SQL: parse the first, middle and last name from a fullname field

147,481

Solution 1

Here is a self-contained example, with easily manipulated test data.

With this example, if you have a name with more than three parts, then all the "extra" stuff will get put in the LAST_NAME field.

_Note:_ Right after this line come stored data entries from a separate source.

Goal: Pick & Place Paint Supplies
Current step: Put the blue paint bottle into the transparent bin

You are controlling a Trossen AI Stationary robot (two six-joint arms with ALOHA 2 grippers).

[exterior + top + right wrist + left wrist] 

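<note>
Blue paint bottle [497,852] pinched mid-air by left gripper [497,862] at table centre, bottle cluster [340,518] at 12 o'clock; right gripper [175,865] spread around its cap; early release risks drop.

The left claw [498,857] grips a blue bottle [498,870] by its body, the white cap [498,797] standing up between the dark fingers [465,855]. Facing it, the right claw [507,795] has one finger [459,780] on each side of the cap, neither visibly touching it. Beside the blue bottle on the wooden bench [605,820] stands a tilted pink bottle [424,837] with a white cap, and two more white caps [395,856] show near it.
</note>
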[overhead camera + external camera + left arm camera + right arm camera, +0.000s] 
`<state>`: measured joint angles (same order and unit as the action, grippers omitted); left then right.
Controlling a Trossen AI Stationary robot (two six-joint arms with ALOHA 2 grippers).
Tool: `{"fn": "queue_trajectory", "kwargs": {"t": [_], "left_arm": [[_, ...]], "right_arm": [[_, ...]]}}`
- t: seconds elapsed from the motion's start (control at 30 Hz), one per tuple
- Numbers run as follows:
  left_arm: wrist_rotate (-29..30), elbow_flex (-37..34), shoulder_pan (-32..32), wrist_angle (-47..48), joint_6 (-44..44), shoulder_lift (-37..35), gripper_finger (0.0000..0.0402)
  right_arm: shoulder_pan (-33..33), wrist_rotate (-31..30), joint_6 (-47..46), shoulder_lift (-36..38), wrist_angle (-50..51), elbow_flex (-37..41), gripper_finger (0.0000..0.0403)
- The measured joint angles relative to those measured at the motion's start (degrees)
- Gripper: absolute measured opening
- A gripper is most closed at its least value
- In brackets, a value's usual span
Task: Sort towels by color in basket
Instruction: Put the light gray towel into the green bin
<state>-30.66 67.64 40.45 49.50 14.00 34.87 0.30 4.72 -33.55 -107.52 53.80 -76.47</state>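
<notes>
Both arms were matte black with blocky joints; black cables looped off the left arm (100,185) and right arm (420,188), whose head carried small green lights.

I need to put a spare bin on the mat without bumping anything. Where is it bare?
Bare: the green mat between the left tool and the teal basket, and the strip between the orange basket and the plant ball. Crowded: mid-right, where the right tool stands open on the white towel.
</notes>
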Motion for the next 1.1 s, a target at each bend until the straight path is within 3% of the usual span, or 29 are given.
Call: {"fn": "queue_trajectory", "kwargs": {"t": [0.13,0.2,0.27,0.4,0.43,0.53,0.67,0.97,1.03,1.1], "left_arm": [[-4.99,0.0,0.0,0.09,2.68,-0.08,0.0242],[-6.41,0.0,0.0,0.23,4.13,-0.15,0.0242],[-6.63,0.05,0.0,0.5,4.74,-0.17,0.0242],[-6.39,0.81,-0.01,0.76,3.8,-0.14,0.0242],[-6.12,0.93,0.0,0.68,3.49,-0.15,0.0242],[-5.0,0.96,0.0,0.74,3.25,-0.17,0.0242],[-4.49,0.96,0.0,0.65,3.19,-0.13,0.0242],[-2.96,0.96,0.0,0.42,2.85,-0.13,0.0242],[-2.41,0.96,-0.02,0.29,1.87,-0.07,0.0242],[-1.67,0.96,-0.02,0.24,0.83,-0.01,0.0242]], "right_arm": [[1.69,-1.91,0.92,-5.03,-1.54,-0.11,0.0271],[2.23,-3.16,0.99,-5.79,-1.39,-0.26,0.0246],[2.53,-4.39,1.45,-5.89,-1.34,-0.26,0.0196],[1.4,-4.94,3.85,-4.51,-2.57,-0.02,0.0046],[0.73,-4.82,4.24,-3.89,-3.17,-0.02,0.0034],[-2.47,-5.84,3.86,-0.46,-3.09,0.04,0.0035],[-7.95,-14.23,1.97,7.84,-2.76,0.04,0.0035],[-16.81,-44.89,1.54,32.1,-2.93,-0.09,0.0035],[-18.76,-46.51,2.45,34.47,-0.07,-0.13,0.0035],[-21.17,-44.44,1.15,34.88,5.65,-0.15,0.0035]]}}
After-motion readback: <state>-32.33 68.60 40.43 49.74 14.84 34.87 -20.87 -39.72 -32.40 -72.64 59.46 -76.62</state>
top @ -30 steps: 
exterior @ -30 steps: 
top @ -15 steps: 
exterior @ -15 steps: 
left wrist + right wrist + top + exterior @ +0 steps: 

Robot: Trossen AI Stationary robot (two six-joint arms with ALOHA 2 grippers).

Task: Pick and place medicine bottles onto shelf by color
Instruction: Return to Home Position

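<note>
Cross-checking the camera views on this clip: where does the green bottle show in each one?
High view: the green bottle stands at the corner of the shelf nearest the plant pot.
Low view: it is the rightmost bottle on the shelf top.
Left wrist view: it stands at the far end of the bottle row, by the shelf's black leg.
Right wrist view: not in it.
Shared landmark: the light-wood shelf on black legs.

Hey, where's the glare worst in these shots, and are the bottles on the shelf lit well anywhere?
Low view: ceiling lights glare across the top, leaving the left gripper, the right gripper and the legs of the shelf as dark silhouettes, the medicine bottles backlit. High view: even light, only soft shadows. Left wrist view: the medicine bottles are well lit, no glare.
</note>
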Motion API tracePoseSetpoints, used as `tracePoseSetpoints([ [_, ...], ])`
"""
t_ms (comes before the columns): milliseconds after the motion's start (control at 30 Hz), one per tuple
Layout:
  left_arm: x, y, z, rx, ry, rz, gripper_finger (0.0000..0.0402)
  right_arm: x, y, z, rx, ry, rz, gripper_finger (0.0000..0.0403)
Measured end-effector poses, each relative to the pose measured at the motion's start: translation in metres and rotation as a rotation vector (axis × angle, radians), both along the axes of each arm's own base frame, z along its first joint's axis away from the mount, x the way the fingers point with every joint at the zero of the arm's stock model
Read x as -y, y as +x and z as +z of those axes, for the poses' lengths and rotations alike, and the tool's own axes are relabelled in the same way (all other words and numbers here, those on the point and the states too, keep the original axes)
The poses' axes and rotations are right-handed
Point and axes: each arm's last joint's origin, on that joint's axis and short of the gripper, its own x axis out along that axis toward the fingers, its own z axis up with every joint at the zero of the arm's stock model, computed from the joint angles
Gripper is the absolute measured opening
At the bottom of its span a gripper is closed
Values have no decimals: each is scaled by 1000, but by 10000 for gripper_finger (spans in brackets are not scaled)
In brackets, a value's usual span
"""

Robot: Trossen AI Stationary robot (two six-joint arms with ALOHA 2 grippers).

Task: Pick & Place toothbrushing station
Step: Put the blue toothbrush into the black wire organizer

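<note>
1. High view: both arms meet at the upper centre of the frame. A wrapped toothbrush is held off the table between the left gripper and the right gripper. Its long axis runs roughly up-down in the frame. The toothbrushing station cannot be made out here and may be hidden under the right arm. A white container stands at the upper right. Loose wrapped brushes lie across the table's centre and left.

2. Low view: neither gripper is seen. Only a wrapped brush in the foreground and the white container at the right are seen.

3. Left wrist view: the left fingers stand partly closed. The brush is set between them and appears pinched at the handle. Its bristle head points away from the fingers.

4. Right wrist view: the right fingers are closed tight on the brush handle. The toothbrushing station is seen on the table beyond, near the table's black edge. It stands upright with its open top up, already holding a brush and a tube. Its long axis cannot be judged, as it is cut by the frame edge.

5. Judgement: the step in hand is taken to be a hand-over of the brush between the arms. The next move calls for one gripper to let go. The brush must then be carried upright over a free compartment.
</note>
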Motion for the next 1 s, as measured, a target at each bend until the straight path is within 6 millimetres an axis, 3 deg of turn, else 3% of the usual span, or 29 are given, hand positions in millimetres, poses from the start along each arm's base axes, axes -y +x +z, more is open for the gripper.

An exception is made for specific strings that are identified as "titles", such as "DR", "MRS", and "MR".

If the middle name is missing, then you just get FIRST_NAME and LAST_NAME (MIDDLE_NAME will be NULL).

You could smash it into a giant nested blob of SUBSTRINGs, but readability is hard enough as it is when you do this in SQL.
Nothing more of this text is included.